I had forgotten what a nightmare "summer vacation" used to be. And I didn't yet understand that most mothers have to juggle summer plans with their work demands, and that neighborhood kids are no longer hanging around to ride bikes or splash in a pool together. Yep, like my grandkids, they are at summer activities and camps.
In 2014, a 3-month summer vacation makes no sense at all. Children still need to be scheduled into an array of activities to enable their parents to work. Some of these activities are simply time-killers -- glorified babysitting at best, unsupervised chaos at worst.
A word about those summer activities for kids - they are often not well run and sometimes not even safe. Here's what went down at a summer "enrichment" camp in my neck of the woods costing over $800 for 4 weeks. It was basically run by CITs (translation - middle school age "counselors in training" who have more in common with the campers than with high school/college aged counselors). The official counselors were only a tad better and the campers, some as young as 6 or 7, were basically unsupervised at parks, pools, beaches, and on field trips. There was no effort made to help the younger children negotiate things like choosing partners (a painful experience that left the littlest ones unselected until the end) or activity groups. Relational aggression was unaddressed. Aside from being responsible for their own safety and adopting middle school strategies to ensure they were included, often at the expense of another child, what did these children learn?

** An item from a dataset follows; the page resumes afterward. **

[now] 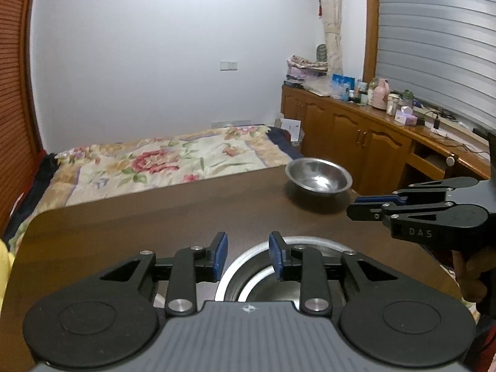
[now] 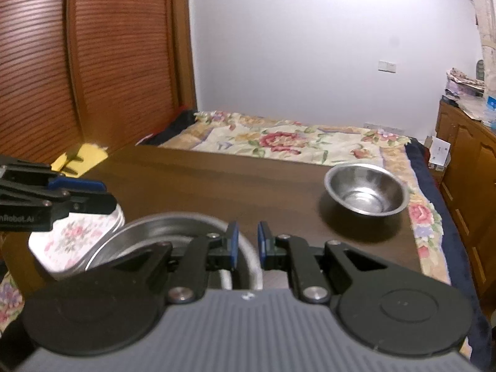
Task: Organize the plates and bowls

After less-than-idyllic experiences like the one described above, children need to spend the first two months of the school year relearning things they have forgotten. For a child with learning problems, this lag is disastrous.
What about summer school for kids who can't afford to lose skills? Well, in our community, summer school consists of 16 half-days. Parents who can afford it supplement with tutoring (more scheduling nightmares). Parents who cannot watch their children struggle mightily in the fall.
It is time we wake up to the realities of the 21st century and adopt a version of year-round schooling. Most children have parents who work. Most families cannot afford quality programs that enrich their children's lives and ensure their safety during summer break. Most teachers would prefer to teach all year to earn a better wage. The summer bubbles of years gone by have popped.